§ WHAT THIS TASK INVOLVES:
Please say how many lines in the records below contain the word "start". Give only the number.

Stored data entries:
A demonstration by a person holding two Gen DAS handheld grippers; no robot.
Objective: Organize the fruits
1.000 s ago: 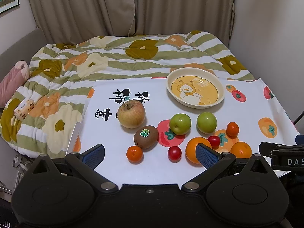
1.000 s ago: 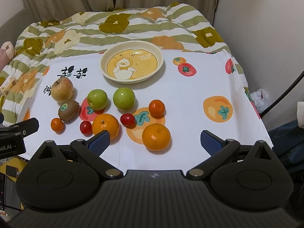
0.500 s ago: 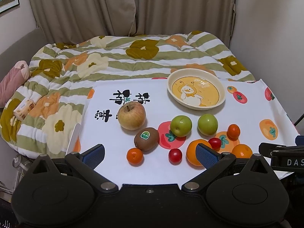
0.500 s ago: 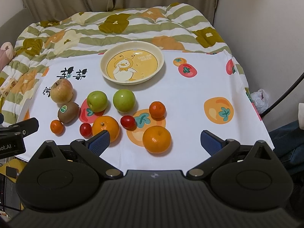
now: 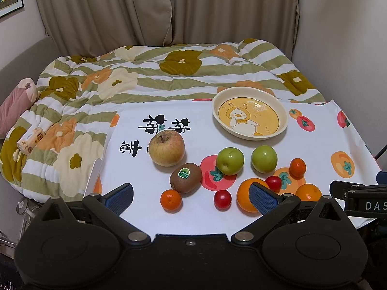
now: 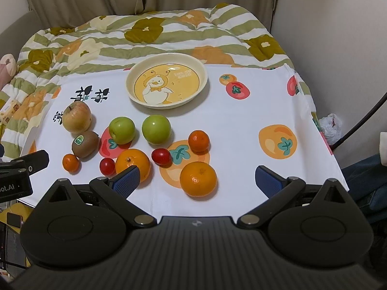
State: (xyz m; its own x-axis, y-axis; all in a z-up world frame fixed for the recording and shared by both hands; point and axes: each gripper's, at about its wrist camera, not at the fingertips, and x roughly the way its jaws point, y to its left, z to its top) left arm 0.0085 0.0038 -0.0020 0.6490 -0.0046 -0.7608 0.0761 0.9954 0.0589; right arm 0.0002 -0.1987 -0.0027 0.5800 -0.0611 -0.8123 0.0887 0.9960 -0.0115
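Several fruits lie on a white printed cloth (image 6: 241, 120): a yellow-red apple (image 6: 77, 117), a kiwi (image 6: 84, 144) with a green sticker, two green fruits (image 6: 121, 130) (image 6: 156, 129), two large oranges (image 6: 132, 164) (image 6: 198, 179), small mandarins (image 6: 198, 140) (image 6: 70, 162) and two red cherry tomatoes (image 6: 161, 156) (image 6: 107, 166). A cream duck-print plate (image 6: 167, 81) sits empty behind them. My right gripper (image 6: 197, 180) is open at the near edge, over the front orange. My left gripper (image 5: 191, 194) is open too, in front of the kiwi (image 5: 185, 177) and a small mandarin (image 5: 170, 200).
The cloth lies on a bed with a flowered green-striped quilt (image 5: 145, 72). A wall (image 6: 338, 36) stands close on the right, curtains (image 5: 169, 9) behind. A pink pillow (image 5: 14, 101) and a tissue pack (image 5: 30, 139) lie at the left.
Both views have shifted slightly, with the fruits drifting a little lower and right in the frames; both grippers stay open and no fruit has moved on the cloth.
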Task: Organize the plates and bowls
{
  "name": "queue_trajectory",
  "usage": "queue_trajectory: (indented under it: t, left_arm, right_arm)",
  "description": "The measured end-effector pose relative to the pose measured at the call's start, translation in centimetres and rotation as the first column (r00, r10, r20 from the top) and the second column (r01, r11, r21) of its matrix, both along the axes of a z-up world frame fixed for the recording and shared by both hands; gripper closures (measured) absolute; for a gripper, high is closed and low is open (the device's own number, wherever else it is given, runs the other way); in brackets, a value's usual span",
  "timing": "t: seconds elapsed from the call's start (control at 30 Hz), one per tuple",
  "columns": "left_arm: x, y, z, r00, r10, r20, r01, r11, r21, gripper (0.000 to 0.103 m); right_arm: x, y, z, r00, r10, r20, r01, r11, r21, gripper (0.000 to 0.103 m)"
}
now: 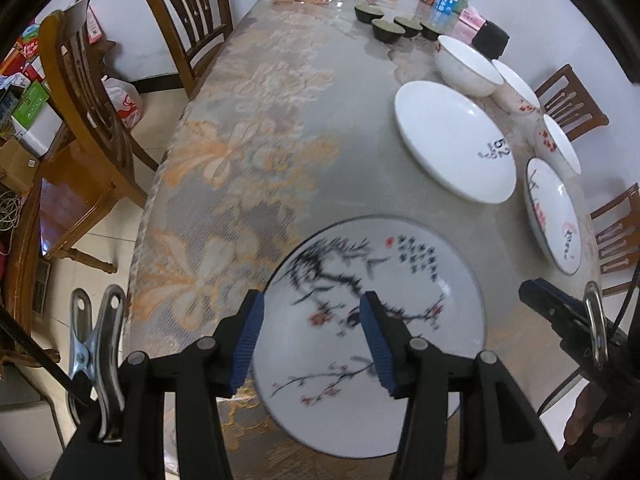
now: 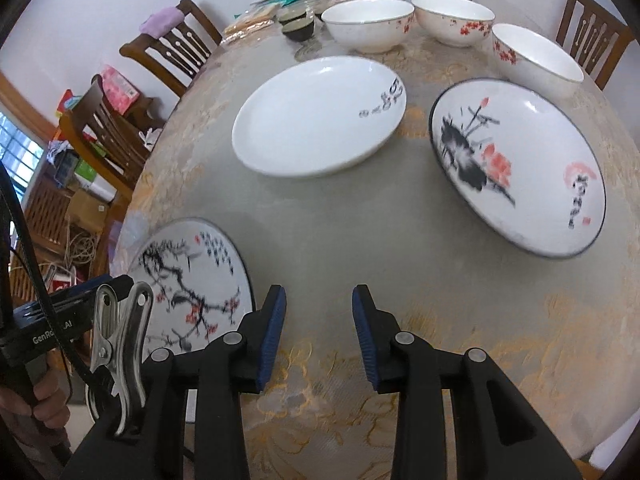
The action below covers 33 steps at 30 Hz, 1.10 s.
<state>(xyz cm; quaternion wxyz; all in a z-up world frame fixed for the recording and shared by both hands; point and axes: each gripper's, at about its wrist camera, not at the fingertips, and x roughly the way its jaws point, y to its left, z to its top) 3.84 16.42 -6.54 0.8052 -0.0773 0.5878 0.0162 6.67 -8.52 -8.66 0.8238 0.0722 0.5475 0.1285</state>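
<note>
Broadly, the dining table [image 2: 340, 224] is laid out as a sorting ground, its patterned cloth under a clear cover, with the crockery spread singly rather than stacked — a sign, I judge, that the organizing has scarcely begun.

Largest of the pieces are three plates, each lying flat and apart from the others. The plum-branch plate [image 1: 372, 320] sits at the near table edge, directly below the left gripper [image 1: 312, 344], whose blue pads stand part-way open above it with nothing between them. The plain white plate [image 2: 320, 116], marked only by a few dark characters near its rim, lies mid-table. The lotus plate [image 2: 520, 164] lies off to the right, just in front of the bowls.

Three white bowls [image 2: 368, 24] with red blossom sprigs stand upright in a row beyond the plates; as far as their insides show, they are empty, as are all three plates. Further back a cluster of small dark cups [image 1: 388, 30] stands near the clutter at the far end — what they contain I cannot tell.

The right gripper [image 2: 320, 328] hangs over bare cloth between the plum-branch and lotus plates, its jaws narrowly apart and empty — placed, I would guess, to go for either plate next.
</note>
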Motion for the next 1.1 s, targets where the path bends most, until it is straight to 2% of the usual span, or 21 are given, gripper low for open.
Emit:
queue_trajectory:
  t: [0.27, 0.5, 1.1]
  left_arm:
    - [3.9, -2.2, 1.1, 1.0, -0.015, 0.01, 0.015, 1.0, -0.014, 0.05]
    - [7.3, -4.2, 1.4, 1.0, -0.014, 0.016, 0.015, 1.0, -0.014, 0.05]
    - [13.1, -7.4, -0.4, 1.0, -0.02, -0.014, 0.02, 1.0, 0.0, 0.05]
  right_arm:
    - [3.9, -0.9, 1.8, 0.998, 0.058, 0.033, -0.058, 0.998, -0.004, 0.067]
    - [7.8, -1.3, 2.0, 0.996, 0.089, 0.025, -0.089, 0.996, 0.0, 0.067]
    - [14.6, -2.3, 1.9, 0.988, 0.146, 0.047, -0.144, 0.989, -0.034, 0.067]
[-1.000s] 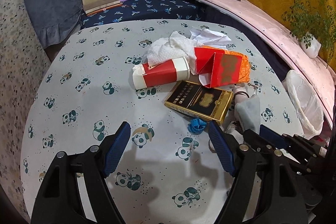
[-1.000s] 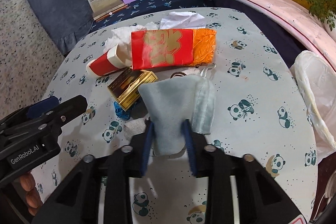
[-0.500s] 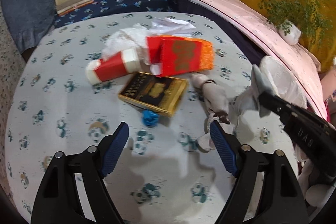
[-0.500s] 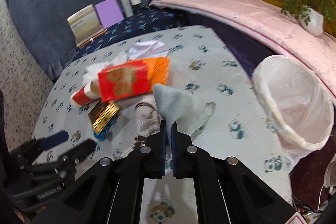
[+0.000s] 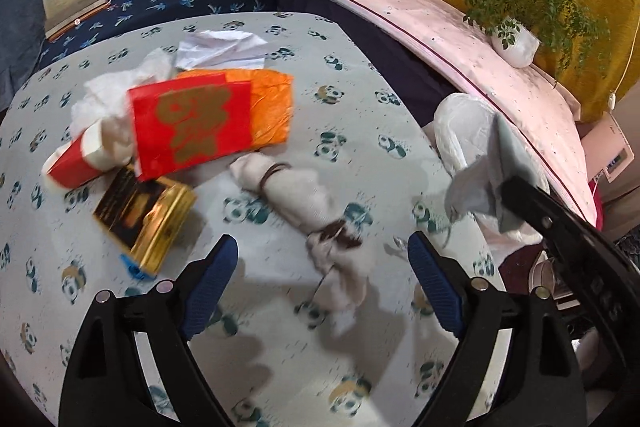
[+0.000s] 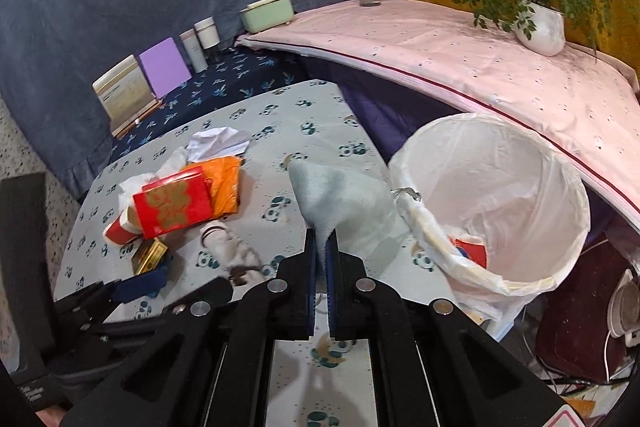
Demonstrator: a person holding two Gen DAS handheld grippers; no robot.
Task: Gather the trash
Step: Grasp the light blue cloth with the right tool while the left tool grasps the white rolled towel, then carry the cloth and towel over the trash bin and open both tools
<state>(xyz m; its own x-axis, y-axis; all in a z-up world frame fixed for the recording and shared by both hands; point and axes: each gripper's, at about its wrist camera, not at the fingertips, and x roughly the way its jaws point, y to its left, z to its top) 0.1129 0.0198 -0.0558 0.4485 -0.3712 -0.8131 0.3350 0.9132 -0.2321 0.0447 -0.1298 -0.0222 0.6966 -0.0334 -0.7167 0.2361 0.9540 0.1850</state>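
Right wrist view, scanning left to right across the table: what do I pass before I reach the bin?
red paper cup → red envelope → pale blue cloth pinched in the right gripper → lined trash bin.

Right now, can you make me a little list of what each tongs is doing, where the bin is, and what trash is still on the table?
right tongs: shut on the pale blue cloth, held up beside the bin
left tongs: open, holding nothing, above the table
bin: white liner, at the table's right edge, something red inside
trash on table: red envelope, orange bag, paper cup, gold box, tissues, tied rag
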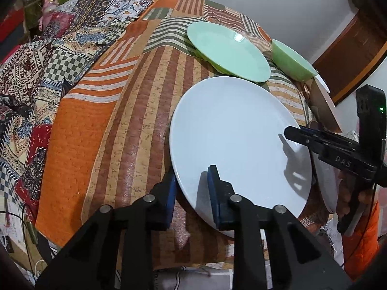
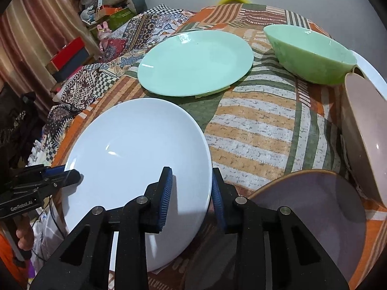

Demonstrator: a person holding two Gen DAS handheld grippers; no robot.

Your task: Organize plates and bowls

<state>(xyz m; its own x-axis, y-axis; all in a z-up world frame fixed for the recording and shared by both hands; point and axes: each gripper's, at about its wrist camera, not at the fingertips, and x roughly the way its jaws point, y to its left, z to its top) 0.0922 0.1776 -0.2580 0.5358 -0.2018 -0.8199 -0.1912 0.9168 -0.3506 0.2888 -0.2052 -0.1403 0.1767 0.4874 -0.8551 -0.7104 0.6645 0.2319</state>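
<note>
While both tools are working the same white plate (image 2: 135, 159), the left hand-held gripper (image 1: 192, 191) is straddling its near rim with pads apart, and the right hand-held gripper (image 2: 192, 197) is bracketing the opposite rim, its pads likewise spread and not pinching. Lettering "DAS" is showing on the right tool, "GenRobot.AI" on the left. Beyond, a green plate (image 2: 196, 62) and green bowl (image 2: 312, 55) are sitting apart on the striped cloth (image 2: 254, 130); a brown plate (image 2: 312, 207) is lying just beside the right pads.
</note>
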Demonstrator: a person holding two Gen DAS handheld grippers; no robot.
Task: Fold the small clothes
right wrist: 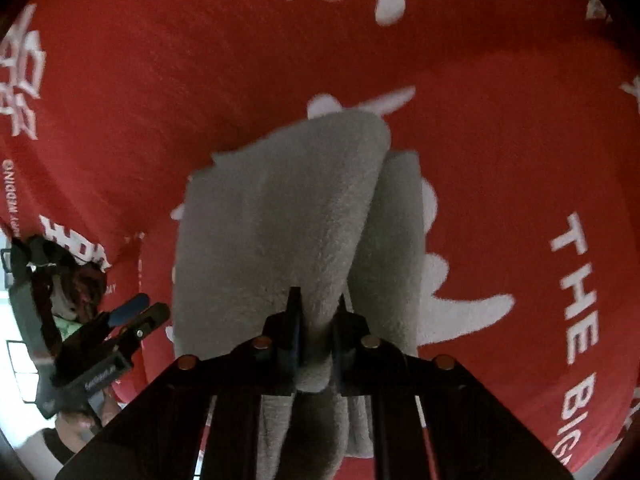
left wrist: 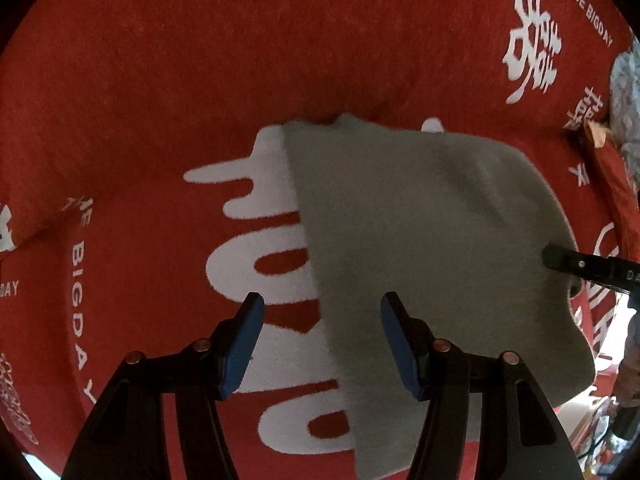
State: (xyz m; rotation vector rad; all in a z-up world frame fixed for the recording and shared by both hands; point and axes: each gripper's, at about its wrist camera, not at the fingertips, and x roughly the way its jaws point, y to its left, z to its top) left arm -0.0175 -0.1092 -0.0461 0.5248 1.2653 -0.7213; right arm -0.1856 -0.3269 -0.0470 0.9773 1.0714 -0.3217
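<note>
A small grey fleecy garment [left wrist: 420, 240] lies on a red blanket [left wrist: 160, 80] with large white lettering. My left gripper [left wrist: 322, 304] hovers open over the garment's left edge, one blue pad above the blanket and the other above the cloth, with nothing pinched. The right gripper [left wrist: 560, 260] reaches the garment's right edge. In the right wrist view, my right gripper [right wrist: 318, 300] is shut on a bunched fold of the grey garment [right wrist: 280, 208], which rises in a ridge toward the jaws. The left gripper [right wrist: 136, 312] shows at the lower left, beside the garment.
The red blanket [right wrist: 500, 120] covers nearly all of both views. A grey fluffy item [left wrist: 624, 92] sits past the blanket's right edge. A hand [right wrist: 80, 420] holds the left gripper's handle at the lower left, with bright floor behind it.
</note>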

§ TASK SOLUTION:
2